Widya dan Evan juga ikut makan di sana. Semuanya terasa begitu hikmat dan perbincangan mereka begitu hangat. Setelah selesai makan malam, Evan membantu Widya untuk membereskan semua yang ada di meja makan. Setelah itu, Evan berpamitan untuk duduk di teras rumah Ambu. Ketika yang lainnya berbincang hangat di ruang tamu bersama calon istri Mamang Angga.
***
Saat ini Evan duduk di teras rumah Ambu yang sederhana. Dia menatap ke arah langit yang mulai menampakkan bintang yang bercahaya setelah siang ini diguyur hujan lebat. Tatapannya jauh menerawang ke atas sana. Dia berharap suatu hari nanti, ibunya mau untuk menceritakan hal yang sebenarnya terjadi sebelum Evan dilahirkan ke dunia ini. Evan merasa keluarganya saat ini benar-benar membuatnya betah dan bahagia. Tetapi tetap saja hatinya merasa ada yang kosong karena tidak bisa mengetahui seluk beluk tentang ayahnya. Sehingga untuk mengisi kekosongan itu, Evan menekuni hobinya yang gemar motor. Malam itu dia berpikir untuk mencari sebuah bengkel yang biasa memodifikasi motor menjadi motor dengan performa balap.
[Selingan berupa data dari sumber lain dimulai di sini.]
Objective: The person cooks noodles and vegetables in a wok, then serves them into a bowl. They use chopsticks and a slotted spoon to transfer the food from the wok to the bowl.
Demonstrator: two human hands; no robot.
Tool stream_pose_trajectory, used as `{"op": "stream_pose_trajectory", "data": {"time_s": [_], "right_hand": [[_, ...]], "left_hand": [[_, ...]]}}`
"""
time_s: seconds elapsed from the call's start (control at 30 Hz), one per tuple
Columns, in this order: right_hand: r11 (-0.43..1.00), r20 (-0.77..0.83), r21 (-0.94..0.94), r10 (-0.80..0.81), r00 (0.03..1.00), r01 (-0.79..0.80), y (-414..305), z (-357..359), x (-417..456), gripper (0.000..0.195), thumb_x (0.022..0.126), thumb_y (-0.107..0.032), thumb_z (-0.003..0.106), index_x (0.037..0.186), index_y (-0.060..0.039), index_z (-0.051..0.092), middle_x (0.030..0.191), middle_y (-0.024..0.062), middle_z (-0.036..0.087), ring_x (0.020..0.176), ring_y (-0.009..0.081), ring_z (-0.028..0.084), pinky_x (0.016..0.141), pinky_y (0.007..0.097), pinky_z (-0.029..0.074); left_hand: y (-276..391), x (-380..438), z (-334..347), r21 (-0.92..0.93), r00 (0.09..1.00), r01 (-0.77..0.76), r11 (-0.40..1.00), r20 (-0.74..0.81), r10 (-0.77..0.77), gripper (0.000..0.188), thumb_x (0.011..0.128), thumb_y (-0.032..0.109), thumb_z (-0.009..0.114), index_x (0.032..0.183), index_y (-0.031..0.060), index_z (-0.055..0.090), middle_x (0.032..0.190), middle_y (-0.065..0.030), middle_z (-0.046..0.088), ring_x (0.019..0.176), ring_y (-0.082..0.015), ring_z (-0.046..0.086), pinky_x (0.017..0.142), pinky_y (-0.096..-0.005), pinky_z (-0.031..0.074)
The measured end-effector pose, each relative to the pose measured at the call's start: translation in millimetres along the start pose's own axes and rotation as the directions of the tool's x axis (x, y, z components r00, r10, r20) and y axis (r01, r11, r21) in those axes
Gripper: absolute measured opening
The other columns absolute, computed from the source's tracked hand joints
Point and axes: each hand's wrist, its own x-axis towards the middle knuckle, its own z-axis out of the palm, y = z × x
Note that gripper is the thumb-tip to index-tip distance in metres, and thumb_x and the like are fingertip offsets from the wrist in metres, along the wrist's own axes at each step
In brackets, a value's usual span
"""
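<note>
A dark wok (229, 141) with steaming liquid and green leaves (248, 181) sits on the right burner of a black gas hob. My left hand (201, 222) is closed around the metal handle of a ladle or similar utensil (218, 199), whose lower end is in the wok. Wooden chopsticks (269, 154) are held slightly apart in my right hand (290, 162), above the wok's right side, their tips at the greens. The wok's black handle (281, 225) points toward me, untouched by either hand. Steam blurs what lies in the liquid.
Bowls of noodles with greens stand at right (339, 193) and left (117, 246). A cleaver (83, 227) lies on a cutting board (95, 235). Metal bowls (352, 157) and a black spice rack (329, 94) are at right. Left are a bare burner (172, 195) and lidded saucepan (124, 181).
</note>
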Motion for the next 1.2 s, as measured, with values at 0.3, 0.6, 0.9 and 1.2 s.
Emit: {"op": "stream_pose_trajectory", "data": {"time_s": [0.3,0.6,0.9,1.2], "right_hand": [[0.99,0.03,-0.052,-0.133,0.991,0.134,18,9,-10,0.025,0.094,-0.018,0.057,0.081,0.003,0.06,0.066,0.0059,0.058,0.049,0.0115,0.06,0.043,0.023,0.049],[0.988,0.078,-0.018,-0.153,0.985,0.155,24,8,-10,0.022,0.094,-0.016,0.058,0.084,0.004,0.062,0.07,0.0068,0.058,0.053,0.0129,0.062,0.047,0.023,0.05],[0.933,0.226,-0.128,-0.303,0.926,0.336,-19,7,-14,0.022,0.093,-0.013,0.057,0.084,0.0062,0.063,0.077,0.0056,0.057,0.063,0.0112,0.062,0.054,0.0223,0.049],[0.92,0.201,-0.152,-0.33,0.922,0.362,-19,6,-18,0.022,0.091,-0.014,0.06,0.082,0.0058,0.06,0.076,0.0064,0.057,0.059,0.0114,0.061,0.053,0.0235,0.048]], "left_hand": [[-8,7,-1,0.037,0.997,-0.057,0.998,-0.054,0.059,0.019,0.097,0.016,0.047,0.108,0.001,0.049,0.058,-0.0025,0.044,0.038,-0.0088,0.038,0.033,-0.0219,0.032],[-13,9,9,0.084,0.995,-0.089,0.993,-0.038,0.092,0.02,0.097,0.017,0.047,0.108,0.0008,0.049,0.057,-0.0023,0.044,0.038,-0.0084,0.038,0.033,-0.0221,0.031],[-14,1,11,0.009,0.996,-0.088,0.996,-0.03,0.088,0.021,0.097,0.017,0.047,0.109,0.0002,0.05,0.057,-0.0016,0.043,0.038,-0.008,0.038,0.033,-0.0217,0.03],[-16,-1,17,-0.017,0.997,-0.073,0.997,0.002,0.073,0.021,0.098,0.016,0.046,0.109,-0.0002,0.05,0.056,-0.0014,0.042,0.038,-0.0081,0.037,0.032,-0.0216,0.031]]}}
‘Ingin rasanya aku memiliki motor dengan performa balap, tapi kumaha nya? Teu boga duit!’ Evan berbicara dalam hatinya sembari berkhayal.
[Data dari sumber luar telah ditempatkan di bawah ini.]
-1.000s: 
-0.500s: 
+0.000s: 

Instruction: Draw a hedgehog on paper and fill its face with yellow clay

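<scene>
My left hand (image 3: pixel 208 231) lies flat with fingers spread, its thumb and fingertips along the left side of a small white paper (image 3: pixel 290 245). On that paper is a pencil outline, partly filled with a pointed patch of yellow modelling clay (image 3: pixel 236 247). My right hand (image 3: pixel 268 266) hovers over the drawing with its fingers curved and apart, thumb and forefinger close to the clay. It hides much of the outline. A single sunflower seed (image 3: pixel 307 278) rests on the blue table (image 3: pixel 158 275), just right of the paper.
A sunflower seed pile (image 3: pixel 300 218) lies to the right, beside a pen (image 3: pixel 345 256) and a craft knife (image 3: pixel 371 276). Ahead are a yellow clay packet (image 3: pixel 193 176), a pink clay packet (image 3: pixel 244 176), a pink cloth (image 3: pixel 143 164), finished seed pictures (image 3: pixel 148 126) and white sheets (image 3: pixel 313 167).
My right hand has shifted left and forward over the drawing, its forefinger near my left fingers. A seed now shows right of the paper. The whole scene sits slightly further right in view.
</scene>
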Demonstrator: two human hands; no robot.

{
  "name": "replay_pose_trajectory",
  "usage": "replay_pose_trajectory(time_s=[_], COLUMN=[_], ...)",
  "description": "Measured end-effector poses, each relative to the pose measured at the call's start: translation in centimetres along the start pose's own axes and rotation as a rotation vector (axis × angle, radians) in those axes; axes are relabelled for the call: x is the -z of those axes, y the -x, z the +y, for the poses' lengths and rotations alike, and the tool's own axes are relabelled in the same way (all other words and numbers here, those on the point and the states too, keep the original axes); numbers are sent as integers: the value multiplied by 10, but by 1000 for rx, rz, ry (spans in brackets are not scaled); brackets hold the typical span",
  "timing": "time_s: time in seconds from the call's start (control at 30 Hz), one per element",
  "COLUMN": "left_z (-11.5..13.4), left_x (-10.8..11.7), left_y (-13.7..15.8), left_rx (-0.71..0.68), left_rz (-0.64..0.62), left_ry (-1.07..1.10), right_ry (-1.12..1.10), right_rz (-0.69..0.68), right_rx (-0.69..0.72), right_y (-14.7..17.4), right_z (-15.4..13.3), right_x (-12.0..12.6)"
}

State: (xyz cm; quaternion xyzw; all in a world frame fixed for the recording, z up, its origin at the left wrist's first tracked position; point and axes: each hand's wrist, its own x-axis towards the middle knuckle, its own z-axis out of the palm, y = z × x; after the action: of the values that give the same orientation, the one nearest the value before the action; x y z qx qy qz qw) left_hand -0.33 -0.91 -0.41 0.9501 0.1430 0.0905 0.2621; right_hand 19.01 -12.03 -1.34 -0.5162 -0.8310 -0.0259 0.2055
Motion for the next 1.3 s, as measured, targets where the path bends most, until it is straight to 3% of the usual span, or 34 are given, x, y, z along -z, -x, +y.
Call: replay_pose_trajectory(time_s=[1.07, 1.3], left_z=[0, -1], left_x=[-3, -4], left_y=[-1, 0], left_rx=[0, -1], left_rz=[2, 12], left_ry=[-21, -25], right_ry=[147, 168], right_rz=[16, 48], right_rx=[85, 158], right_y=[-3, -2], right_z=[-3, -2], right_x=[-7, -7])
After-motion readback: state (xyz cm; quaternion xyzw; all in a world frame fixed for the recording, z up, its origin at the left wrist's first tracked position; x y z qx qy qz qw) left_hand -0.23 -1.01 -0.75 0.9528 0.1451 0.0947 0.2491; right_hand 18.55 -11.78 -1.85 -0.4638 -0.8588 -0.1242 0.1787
‘Seandainya, Papa masih ada, mungkin keadaannya nggak sesulit ini. Evan enggak mungkin minta uang terus sama Mama. Apalagi Mama, Ambu, Aki, sama Mamang Angga udah urunan buat beli motor ini. Saatnya Evan harus mencari penghasilan tambahan untuk keperluan Evan sendiri dan semoga bisa meringankan beban Mama,' Evan merenung dan berbicara dalam hatinya. Dia bertekad untuk mencari penghasilan tambahan demi membantu mamanya.
***
Hari Minggu yang dinanti-nantikan oleh Evan, Tatang, Ega, dan teman-teman yang lain, akhirnya datang juga. Mereka berboncengan motor pergi ke Cimahi demi menonton kejuaraan balap motor bergengsi tahun ini. Kebetulan Evan dan Tatang ditraktir tiket oleh Ega. Sehingga mereka semua bisa menonton balap motor itu dengan hati yang penuh riang gembira dan semangat.
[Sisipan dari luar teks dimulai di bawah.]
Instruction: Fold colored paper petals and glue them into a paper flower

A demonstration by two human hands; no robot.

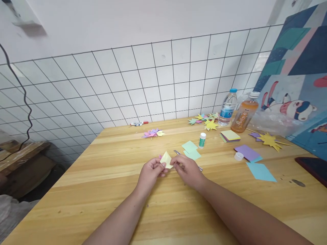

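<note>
A small piece of pale yellow folded paper [166,158] is held above the table at the middle of the head view. My left hand [151,173] is closed on its lower left side, thumb on top. At the right edge of the paper, my right hand [188,170] is closed in a pinch, with its fingertips partly hidden. A bit of purple shows behind the paper by the left fingers; I cannot make out what it is. Beneath my right hand lies a thin grey tool [176,152], mostly covered. Light green paper squares [189,147] lie just beyond.
A glue stick [201,141], its loose white cap [238,156], a stack of coloured paper [230,135] and blue paper [261,171] lie to the right. Behind stand a water bottle [227,109] and an orange drink bottle [244,115]. Folded paper shapes [153,133] and markers [139,124] lie farther back.
</note>
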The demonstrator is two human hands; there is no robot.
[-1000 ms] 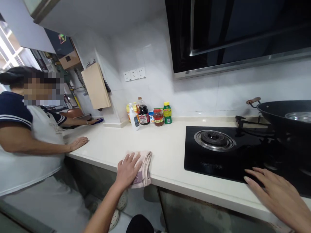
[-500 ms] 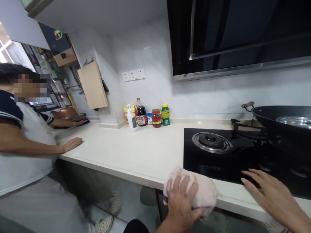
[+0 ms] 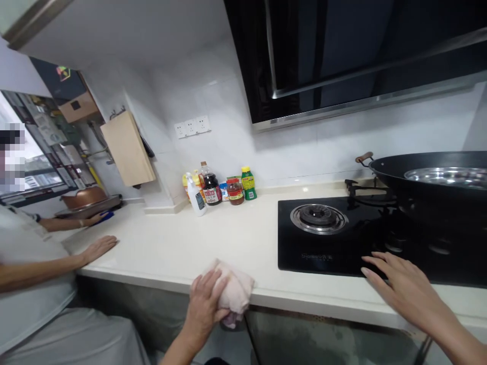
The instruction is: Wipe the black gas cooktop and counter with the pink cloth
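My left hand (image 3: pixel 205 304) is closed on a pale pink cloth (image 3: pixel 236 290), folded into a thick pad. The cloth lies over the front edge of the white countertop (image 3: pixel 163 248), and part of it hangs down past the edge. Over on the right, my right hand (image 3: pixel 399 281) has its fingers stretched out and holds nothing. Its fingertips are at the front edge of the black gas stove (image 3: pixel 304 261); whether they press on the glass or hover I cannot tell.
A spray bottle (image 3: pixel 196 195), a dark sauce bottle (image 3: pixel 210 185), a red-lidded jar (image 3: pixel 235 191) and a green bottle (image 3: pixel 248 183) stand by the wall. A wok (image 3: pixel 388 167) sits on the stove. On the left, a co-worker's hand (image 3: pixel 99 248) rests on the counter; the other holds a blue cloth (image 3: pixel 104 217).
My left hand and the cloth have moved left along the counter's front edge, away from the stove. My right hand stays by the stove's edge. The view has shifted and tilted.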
Hiruk-pikuk penonton membuat Evan dan Tatang merasa sangat antusias. Mereka semua ikut bersorak-sorai dan mendukung tim balap legendaris yang selalu menjadi juara di setiap kejuaraan tahunan. Tim yang selalu menyabet gelar juara itu bernama Devandra Racing Team.
Nama Devandra Racing Team diambil dari nama pembalapnya yaitu Eric Devandra. Seorang pembalap motor yang juga merangkap menjadi di pemilik tim. Karena dia adalah seorang pimpinan di salah satu perusahaan otomotif di wilayah Jawa barat. Dia juga memiliki beberapa cabang bengkel besar yang tersebar di wilayah Jawa. Sehingga segala pengadaan perlengkapan Racing timnya dijamin oleh banyak sponsor.
Muda, tampan, tajir, dan berprestasi membuat nama Eric Devandra mencuat bagai idola. Tidak ada yang tidak mengenalnya. Sehingga Evan dan teman-temannya begitu mengidolakan pembalap yang satu ini.
“Kumaha nya? Biar bisa kayak Eric Devandra tea? Kasep, tajir, berprestasi ... Pasti jadi idola kaum hawa!” Tatang memberikan komentar itu saat mereka mulai menonton balap motor yang sudah dimulai beberapa menit yang lalu.
“Kasep mah 11-12 lah sama aing, tapi sayangnya rentang ketajirannya itu 1 banding 11.” Evan melirik ke arah Tatang yang sudah menahan tawa sedari tadi.
“Ngehalu mah gratis atuh, Van! Nggak apa-apa ngehalu dulu kali aja suatu hari nanti kamu bisa jadi pembalap hebat kayak si Eric Devandra tea!” Ega selalu memberikan dukungan karena dirinya memang tertarik untuk menjadi seorang mekanik dalam sebuah tim racing.
“Amin. Amin dulu aja, kali aja obrolan kita ini dicatat sama malaikat, suatu hari nanti bisa terkabul, benar kan?” Evan mengatakan hal itu seperti sedang bercanda. Padahal dalam hatinya, Dia memiliki keinginan untuk menjadi pembalap seperti Eric Devandra.
‘Ucapanku bukan hanya sekedar gurauan semata. Melainkan sebuah target yang harus bisa diwujudkan suatu hari nanti. Tapi ... Apa iya bisa terwujud?’ gumam Evan dalam hatinya sembari memandang motor yang sedang berada dalam arena balap.